Intervista a Nicolas Ghesquière

È uno dei designer più «longevi» della sua generazione. Nicolas Ghesquière è alla guida di Louis Vuitton da dieci anni, di questi tempi è una rarità. Non sente il peso della responsabilità? «Vero, ma sono il solo. Da Balmain c’è Olivier (Roustaing ndr), per esempio. Credo che la parola sia resilienza. La pressione c’è, sicuramente. Devi sentire il momento, capire il mercato, conoscere le persone. Tutto cambia e noi non siamo spettatori, ma attori. Il lavoro di direzione artistica richiede anticipazione, intuizione e la capacità di proporre idee che corrispondano all’epoca».
Ha parlato di cambiamenti nel ruolo del direttore artistico. Può spiegarsi meglio?
«Quando ho iniziato, il ruolo era meno legato a strategia, politica e marketing. Anche a Balenciaga, dove ho lavorato, dovevo essere sensibile a questi aspetti. Ora sono normali parti del lavoro. Mi piace ascoltare i risultati e poi rispondere con un punto di vista personale, più che seguire richieste precise».
Come si integra il marketing nel suo lavoro creativo?
«Vuitton è la Rolls-Royce del sistema moda, con una storia ben costruita. Il marketing non è un termine negativo; l’ho integrato completamente, anche prima che diventasse così importante, senza compromessi sulla mia visione».
Non le piace l’idea del creativo isolato?
«No, perché non è vero. Io viaggio, parlo con le persone. Vado in boutique e nei department store, dove mi sento più anonimo. Mi piace osservare, toccare. Sono molto connesso alla vita reale del lusso».
Quando ha capito che sarebbe diventato stilista?
«Quando ho capito che mi avrebbe reso felice. Avevo 10-11 anni, disegnavo tanto. A 14 mio padre mi ha portato a Parigi. Camminavo per rue de Rivoli e ho detto ai miei: “È qui che voglio stare”. E così è iniziato tutto».
Qual è la sua prima memoria legata alla moda?

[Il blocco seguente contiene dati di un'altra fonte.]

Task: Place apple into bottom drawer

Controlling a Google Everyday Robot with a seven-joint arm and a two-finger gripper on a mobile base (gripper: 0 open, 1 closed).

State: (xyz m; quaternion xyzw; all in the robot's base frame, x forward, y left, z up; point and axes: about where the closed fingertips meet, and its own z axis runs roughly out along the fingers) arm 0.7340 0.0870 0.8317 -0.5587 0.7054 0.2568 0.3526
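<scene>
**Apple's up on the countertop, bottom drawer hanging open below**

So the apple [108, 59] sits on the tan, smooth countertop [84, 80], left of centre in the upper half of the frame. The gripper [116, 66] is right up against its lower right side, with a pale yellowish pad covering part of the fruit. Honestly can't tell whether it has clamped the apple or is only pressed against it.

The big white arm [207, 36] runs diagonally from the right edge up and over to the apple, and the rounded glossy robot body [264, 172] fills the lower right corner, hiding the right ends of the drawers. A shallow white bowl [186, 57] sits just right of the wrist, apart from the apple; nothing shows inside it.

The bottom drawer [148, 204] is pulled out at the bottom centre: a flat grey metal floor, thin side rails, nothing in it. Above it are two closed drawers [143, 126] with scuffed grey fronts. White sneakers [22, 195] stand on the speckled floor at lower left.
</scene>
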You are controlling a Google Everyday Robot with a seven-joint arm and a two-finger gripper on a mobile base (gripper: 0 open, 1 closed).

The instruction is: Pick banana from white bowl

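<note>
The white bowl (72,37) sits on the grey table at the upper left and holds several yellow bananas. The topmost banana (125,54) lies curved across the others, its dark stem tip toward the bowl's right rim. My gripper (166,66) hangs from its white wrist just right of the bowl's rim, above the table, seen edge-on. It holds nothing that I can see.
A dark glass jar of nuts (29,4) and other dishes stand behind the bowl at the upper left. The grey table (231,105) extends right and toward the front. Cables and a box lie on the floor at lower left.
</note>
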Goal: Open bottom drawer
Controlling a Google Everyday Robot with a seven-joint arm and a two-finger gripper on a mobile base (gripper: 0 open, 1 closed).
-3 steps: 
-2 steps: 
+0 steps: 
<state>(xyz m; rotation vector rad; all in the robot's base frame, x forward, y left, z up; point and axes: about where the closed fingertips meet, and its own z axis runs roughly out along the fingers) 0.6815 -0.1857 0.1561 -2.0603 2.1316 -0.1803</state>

«Disegnare. Poi mia madre, che ammiravo per come si vestiva. E le riviste: tutti i soldi che mettevo da parte li spendevo per comprare Vogue. Ritagliavo le pagine, creavo i miei look».
È sempre stato mosso da curiosità e ricerca?
«Sempre. Non credo nella novità a ogni costo. Raffinare richiede tempo. Ogni stagione chiusa penso: posso fare meglio. Ammiro chi ha lavorato a lungo, come Lagerfeld o Armani. Il vero lusso è costruire uno stile che duri, con la giusta lentezza».
A Vuitton ha avuto il tempo per farlo?
«Sì. Nessuno mi ha detto: fai tre anni e poi vediamo. È una storia unica. Vuitton nasce da bauli e borse 170 anni fa. Marc Jacobs soltanto 26 anni fa ha fondato il prêt-à-porter, io sono arrivato dopo. Abbiamo riorganizzato atelier, boutique, distribuzione. Non è solo stile, è costruzione. E Louis Vuitton è di fatto una giovane donna che ha appena cominciato a vestirsi».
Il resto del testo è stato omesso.